**EXERCISE**.
Report the lines of the data below that contain the string "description".
====================
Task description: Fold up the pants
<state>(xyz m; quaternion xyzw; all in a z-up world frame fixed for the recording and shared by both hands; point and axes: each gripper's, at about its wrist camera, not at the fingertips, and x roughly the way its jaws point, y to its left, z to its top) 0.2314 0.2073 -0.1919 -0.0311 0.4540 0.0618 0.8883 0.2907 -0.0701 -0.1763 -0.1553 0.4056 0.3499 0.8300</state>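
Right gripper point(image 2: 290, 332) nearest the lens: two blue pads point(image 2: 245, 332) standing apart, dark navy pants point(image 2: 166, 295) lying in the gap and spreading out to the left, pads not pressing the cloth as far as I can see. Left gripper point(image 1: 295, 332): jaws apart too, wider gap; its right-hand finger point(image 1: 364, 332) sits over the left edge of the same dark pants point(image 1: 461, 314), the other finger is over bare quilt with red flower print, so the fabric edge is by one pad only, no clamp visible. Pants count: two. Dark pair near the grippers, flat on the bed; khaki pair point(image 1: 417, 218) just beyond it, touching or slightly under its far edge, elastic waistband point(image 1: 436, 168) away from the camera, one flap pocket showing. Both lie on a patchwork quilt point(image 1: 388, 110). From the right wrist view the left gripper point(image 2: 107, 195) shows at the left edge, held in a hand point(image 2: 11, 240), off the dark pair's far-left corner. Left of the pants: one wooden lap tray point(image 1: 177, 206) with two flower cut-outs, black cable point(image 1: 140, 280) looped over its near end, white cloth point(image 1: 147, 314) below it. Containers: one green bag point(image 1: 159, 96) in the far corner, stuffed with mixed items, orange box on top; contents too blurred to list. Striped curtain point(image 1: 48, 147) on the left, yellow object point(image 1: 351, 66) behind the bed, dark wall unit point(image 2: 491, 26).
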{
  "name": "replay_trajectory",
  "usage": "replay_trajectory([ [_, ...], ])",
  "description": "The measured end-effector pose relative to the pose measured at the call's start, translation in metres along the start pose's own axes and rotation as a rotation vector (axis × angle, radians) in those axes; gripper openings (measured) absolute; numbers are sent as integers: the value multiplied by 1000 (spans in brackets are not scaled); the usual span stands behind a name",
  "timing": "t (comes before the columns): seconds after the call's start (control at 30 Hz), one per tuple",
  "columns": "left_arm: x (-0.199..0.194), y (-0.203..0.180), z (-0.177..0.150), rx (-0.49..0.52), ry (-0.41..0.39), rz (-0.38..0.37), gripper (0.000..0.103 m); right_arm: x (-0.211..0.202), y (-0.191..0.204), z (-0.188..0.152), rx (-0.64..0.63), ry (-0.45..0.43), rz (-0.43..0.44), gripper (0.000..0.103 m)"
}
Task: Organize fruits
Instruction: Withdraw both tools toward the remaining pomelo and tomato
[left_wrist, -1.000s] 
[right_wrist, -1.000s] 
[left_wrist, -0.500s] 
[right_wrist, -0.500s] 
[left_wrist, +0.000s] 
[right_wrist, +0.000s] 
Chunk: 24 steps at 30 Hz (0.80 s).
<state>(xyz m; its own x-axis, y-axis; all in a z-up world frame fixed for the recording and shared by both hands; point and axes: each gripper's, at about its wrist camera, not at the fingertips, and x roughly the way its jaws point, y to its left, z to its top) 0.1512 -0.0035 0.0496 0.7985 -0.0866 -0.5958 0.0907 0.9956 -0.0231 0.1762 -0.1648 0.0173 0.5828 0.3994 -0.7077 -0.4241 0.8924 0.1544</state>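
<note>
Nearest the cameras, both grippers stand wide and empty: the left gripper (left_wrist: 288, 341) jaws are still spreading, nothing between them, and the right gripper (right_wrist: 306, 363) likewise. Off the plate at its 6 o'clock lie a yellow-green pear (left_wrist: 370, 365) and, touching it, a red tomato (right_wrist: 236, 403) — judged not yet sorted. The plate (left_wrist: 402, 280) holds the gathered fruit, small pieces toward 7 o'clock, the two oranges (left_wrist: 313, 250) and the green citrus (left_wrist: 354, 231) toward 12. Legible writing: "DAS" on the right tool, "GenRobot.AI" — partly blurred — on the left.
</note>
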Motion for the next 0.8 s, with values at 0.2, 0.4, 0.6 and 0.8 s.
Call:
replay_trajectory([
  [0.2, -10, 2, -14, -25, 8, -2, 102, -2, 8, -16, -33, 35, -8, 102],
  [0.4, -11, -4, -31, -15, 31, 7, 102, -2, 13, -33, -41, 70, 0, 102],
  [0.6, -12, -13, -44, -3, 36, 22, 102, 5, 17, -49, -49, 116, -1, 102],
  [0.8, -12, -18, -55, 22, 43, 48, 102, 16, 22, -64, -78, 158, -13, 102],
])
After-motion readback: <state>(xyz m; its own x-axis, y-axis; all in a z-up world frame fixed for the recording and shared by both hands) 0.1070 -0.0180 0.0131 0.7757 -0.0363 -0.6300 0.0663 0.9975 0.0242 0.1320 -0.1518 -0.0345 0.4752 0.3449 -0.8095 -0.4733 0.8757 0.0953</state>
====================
**TASK SOLUTION**.
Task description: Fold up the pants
  "description": "The measured end-effector pose relative to the pose measured at the call's start, translation in metres along the start pose's own axes and rotation as a rotation vector (axis × angle, radians) in those axes; gripper openings (measured) absolute; numbers are sent as integers: the value multiplied by 1000 (spans in brackets are not scaled); the usual span stands behind a name",

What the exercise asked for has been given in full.